- Born: Charles Brendan Grandy New York City, U.S.
- Occupations: Stand-up comedian, television writer, producer
- Years active: 1999–present
- Spouse: Sage Davis ​(m. 2004)​

= Charlie Grandy =

American stand-up comedian

Charles Grandy is an American stand-up comedian, television writer and producer. He began his career on the television series The Daily Show with Jon Stewart, Saturday Night Live, The Office, Night at the Theatre, and Guys With Kids. Grandy has had a string of collaborations with actress and producer Mindy Kaling through The Mindy Project, Champions, Four Weddings and a Funeral, and The Sex Lives of College Girls. He is the son of former Love Boat star turned politician Fred Grandy.

== Career ==
After working as a stand-up comedian, Grandy turned to television writing and became a writer on Jon Stewart's The Daily Show in 2001. After his Daily Show stint, Grandy became a writer and producer on Saturday Night Live, where he worked until 2008. He worked on the Weekend Update sketch. In the same year, he joined the writing staff of the fifth season of the American version of The Office. At the beginning of the sixth season he became a co-producer and by the time the show entered its seventh season, he had become a supervising producer of the series. After the cancellation of his show, Guys With Kids, he joined his former Office cohort, Mindy Kaling, on the second season of her show, The Mindy Project, as a writer and co-executive producer. In 2018, Grandy and Kaling created the NBC show Champions. He served as an executive producer on Kaling's 2019 miniseries Four Weddings and a Funeral.

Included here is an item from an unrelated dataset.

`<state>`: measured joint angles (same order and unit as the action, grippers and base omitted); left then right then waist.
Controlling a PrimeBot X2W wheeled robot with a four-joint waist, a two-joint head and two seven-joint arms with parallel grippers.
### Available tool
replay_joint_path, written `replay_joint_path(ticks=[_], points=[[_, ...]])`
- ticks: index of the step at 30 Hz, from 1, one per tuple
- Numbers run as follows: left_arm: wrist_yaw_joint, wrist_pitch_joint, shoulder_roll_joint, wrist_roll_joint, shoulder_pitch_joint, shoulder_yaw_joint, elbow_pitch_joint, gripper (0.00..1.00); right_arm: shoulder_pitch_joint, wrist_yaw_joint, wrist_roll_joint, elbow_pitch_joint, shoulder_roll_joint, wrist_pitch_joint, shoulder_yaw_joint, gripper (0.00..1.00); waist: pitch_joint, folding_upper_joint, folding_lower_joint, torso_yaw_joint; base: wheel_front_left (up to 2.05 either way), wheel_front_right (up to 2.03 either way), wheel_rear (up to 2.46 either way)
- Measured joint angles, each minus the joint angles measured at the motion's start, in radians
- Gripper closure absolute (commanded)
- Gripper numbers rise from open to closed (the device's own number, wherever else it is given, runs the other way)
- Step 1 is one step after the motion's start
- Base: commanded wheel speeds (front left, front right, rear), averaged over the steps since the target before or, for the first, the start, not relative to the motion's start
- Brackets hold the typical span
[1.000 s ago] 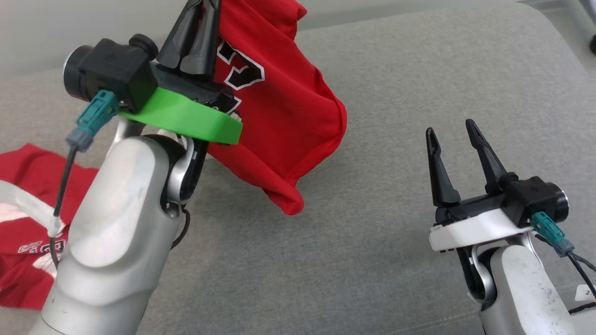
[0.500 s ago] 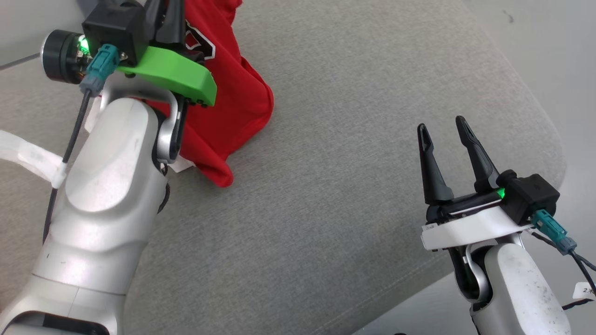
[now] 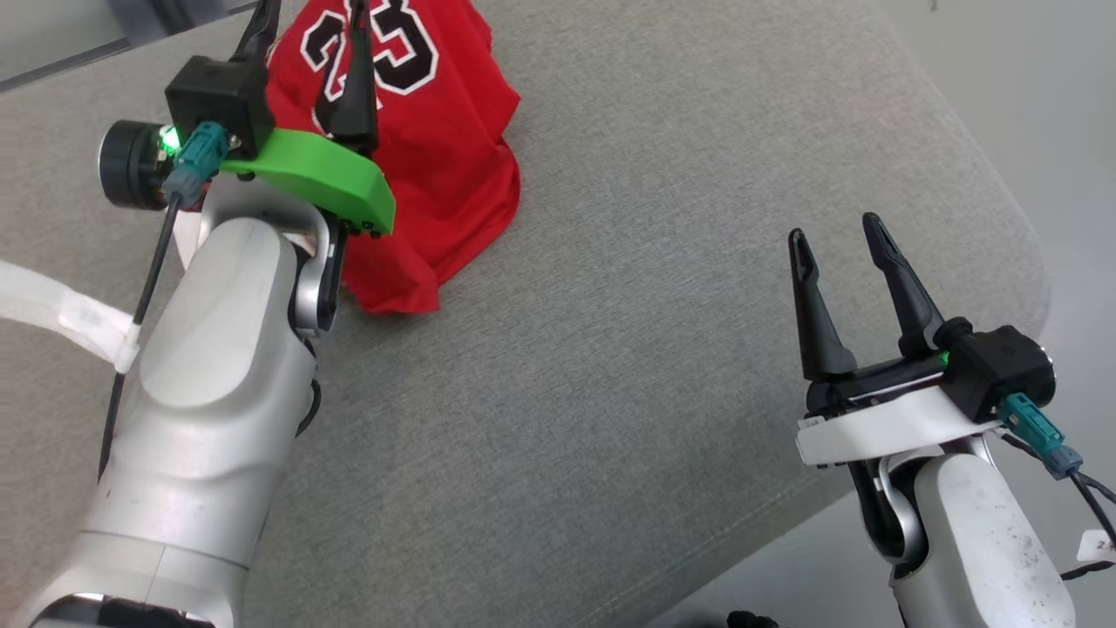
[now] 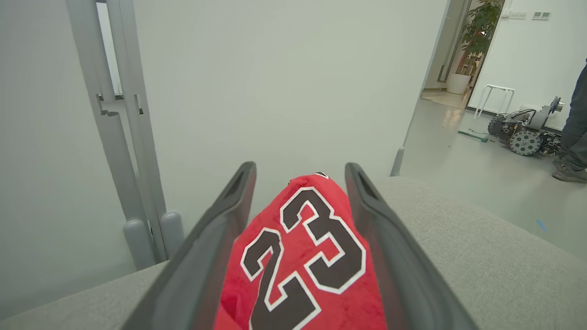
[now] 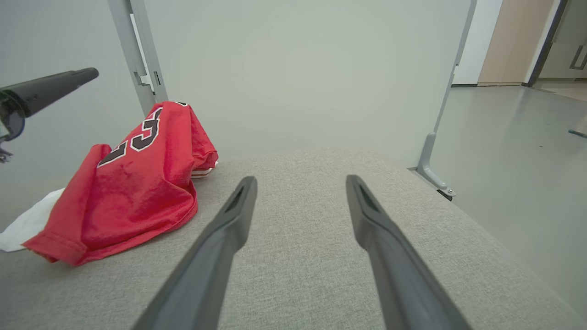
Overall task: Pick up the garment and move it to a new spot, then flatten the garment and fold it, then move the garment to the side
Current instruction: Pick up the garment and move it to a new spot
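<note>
The garment (image 3: 436, 148) is a red jersey with a black "23". It lies in a crumpled heap on the grey cushion (image 3: 610, 366), at the far left of the head view. My left gripper (image 3: 309, 10) hangs over it, open. In the left wrist view the left gripper (image 4: 300, 169) has its jaws spread wide, with the garment (image 4: 298, 256) heaped between and below them. The right wrist view shows the garment (image 5: 133, 192) resting on the cushion, one left finger (image 5: 46, 89) clear above it. My right gripper (image 3: 835, 228) is open and holds nothing, well right of the heap.
The cushion's rounded edge (image 3: 1003, 218) drops to the floor on the right. A white cloth (image 5: 27, 224) lies beside the garment. A pale partition wall (image 5: 298, 68) with grey posts stands behind. Far off are a wheeled machine (image 4: 523, 133) and a person's leg (image 4: 573, 133).
My left gripper has opened and let go of the garment, which has dropped from hanging into a heap on the cushion. The head camera has shifted. The right gripper stays open.
</note>
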<state>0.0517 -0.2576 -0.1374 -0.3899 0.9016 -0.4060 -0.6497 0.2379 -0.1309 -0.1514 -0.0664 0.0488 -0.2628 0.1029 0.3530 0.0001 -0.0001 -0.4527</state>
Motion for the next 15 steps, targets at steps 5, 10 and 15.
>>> replay_joint_path(ticks=[5, 10, 15], points=[[-0.012, -0.005, -0.016, 0.013, -0.097, 0.051, 0.138, 0.0, 0.001, 0.0, 0.056, -0.009, 0.0, 0.0, -0.021, 0.0, -0.014, 0.0, 0.0, 0.076, 0.0, 0.0, 0.0], [-0.035, -0.006, -0.04, 0.049, -0.249, 0.09, 0.275, 0.0, -0.008, 0.0, 0.103, -0.026, 0.0, 0.0, -0.025, 0.0, -0.047, -0.0001, 0.0, 0.164, 0.0, 0.0, 0.0], [-0.066, -0.006, -0.055, 0.095, -0.413, 0.13, 0.388, 0.0, -0.028, 0.0, 0.133, -0.045, -0.001, 0.0, -0.023, 0.0, -0.097, 0.0, 0.0, 0.263, 0.0, 0.0, 0.0]])
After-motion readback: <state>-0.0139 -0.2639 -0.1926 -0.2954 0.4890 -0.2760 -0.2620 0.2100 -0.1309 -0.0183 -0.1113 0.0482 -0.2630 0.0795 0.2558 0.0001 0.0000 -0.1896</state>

He is an executive producer of The Sex Lives of College Girls, another Kaling production, and is credited with writing two episodes.

==Writing credits==

| Year | Title | Notes |
|---|---|---|
| 2001–2008 | Saturday Night Live | 127 episodes credited as a writer; 4 episodes credited as "written by" |
| 2008–2012 | The Office | Episodes written: Season 5, Episode 5 – "Crime Aid" (October 23, 2008); Season 5, Episode 25 – "Broke" (April 23, 2009); Season 6, Episode 9 – "Double Date (November 5, 2009); Season 6, Episode 18 – "The Delivery, Part Two" (March 4, 2010); Season 7, Episode 3 – "Andy's Play" (October 7, 2010); Season 7, Episode 23 – "The Inner Circle" (May 5, 2011); Season 8, Episode 3 – "Lotto" (October 6, 2011); Season 8, Episode 19 – "Get the Girl" (March 15, 2012); |
| 2013–2014 | The Mindy Project | Episodes written: Season 2, Episode 7 – "Sk8er Man" (November 5, 2013); Season 2, Episode 12 – "Danny Castellano Is My Personal Trainer" (January 7, 2014); Season 2, Episode 19 – "Think Like A Peter" (April 15, 2014); |
| 2018 | Champions | Episodes written: Season 1, Episode 1 – "Pilot" (March 8, 2018); Season 1, Episode 2 – "I Think I’m Gonna Tolerate It Here" (March 15, 2018); Season 1, Episode 4 – "My Fair Uncle" (April 5, 2018); Season 1, Episode 10 – "Deal or No Deal" (May 25, 2018); |
| 2019 | Four Weddings and a Funeral | Episodes written: Season 1, Episode 5 – "Love, Chalet" (August 7, 2019); Season 1, Episode 8 – "Game Night" (August 28, 2019); |
| 2021 | The Sex Lives of College Girls | Episodes written: Season 1, Episode 4 - "Kappa" (November 25, 2021); Season 1, Episode 8 - "The Surprise Party" (December 2, 2021); |
| 2023–2024 | Velma | Episodes written: Season 1, Episode 1 – "Velma" (January 12, 2023); Season 1, Episode 9 – "Family (Wo)man" (February 9, 2023); Season 1, Episode 10 – "The Brains of the Operation" (February 9, 2023); Season 2, Episode 1 – "The Mystery of Teen Romance" (April 25, 2024); Season 2, Episode 10 – "Til Death" (April 25, 2024); |

==Personal life==
Grandy married Sage Davis in July 2004. He is the son of actor and politician Fred Grandy and his first wife Jan (née Gough); his parents divorced in 1983. Grandy graduated from Harvard University.

== Awards and nominations ==
Grandy has won two Primetime Emmy Awards, one for The Daily Show and the other for Saturday Night Live. In 2009 he received two Writers Guild of America award nominations, one for the fifth season of The Office and another for writing the episode "Broke".